Segment Start: Provided data

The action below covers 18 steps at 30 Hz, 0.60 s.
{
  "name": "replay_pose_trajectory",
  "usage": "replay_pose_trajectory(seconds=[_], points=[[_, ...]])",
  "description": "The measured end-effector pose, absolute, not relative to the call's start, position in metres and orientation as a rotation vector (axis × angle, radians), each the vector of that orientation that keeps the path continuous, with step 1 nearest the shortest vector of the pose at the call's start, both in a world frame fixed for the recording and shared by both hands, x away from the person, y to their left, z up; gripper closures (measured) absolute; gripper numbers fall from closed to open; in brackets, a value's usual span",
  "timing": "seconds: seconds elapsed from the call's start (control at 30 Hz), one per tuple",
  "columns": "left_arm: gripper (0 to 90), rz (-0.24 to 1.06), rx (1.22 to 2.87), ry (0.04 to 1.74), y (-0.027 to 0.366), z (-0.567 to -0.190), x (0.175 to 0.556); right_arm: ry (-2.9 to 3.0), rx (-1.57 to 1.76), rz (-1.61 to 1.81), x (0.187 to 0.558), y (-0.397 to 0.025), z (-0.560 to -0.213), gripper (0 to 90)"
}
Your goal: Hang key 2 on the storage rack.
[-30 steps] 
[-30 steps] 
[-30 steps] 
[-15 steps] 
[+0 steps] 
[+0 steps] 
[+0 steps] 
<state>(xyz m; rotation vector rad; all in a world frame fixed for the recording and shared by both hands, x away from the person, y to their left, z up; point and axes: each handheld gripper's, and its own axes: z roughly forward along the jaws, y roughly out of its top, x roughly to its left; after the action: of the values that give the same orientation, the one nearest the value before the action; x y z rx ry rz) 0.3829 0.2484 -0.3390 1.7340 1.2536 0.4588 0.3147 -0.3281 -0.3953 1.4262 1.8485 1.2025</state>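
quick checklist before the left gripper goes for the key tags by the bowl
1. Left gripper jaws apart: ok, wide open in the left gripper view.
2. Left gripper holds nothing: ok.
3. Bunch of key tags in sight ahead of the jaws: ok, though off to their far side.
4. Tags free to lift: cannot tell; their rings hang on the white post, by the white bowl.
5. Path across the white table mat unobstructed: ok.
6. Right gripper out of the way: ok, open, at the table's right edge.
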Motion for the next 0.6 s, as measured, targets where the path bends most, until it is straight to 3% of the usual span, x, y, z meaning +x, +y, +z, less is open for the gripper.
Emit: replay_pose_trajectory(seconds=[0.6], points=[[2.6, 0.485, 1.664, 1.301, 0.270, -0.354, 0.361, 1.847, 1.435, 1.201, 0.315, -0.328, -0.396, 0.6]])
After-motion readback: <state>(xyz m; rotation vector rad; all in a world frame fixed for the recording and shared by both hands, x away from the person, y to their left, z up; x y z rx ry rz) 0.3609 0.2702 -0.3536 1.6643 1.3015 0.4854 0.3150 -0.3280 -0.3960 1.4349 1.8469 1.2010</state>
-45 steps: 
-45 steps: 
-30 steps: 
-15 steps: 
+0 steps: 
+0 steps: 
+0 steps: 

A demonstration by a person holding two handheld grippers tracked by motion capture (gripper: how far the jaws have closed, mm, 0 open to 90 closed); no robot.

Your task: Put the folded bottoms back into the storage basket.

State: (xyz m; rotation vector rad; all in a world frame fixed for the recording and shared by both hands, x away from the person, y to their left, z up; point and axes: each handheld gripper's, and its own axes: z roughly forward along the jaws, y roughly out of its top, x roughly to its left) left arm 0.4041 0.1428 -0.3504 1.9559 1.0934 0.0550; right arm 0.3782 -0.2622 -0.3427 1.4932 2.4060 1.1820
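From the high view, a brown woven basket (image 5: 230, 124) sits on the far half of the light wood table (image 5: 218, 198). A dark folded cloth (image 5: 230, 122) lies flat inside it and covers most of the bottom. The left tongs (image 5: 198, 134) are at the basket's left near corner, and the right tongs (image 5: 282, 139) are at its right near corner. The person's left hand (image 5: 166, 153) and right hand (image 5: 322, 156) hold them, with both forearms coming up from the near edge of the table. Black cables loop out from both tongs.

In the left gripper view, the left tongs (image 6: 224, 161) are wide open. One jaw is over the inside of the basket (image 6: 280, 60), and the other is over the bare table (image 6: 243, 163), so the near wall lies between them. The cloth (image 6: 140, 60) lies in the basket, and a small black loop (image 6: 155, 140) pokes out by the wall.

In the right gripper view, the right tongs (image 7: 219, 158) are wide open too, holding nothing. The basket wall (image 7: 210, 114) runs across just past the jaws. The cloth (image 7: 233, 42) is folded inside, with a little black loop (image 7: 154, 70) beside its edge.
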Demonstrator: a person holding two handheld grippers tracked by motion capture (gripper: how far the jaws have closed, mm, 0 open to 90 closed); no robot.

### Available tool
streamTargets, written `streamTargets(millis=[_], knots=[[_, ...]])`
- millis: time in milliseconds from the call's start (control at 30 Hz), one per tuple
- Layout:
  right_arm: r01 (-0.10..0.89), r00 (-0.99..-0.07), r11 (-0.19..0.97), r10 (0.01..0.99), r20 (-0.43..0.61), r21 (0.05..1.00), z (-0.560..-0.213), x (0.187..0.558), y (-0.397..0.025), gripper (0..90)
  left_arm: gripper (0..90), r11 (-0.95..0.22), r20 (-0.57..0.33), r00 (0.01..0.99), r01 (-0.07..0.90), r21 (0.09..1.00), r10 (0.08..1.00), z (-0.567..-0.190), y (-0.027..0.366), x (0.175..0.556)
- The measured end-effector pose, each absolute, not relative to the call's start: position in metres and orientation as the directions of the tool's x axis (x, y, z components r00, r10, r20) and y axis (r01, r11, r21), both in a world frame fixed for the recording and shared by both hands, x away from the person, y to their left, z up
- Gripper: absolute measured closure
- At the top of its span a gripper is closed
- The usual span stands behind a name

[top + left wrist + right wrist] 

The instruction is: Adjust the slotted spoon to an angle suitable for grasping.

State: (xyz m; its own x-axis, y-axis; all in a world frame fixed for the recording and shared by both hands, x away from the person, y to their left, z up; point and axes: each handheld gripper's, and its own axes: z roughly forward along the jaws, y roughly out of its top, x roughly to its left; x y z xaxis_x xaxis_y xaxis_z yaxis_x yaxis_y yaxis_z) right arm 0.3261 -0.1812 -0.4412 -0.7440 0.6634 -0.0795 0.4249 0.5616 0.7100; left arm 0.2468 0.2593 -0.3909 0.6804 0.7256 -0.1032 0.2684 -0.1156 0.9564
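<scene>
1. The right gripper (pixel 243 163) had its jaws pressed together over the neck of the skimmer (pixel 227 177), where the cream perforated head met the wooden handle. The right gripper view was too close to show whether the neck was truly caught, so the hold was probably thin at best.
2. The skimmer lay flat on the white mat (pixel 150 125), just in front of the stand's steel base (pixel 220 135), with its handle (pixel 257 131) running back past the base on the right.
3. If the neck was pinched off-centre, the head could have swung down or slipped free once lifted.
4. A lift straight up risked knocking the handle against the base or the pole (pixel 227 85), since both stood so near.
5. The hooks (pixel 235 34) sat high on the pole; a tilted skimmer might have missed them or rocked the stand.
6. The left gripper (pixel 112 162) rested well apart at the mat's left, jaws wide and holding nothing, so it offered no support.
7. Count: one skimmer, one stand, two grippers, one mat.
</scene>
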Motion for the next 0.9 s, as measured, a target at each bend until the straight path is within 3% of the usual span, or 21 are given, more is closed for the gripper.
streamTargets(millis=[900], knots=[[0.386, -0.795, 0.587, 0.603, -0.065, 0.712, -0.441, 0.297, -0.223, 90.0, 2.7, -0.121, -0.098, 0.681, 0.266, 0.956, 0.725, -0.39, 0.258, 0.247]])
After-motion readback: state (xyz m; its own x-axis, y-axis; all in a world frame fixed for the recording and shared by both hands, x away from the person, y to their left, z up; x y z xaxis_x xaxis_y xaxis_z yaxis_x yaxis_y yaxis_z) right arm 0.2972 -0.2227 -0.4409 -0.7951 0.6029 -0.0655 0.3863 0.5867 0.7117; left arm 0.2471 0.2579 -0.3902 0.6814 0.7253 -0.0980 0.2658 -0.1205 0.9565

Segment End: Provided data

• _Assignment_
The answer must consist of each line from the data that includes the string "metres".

• _Solution_
  "description": "The measured end-effector pose, absolute, not relative to the call's start, position in metres and orientation as a rotation vector (axis × angle, radians), each the vector of that orientation that keeps the path continuous, with step 1 nearest the shortest vector of the pose at the call's start, both in a world frame fixed for the recording and shared by both hands, x away from the person, y to their left, z up; gripper closures (measured) absolute; gripper numbers fall from closed to open; in brackets, a value's usual span",
- The measured end-effector pose, each absolute, not relative to the call's start: position in metres and orientation as the directions of the tool's x axis (x, y, z components r00, r10, r20) and y axis (r01, r11, r21), both in a world frame fixed for the recording and shared by both hands, x away from the person, y to their left, z up

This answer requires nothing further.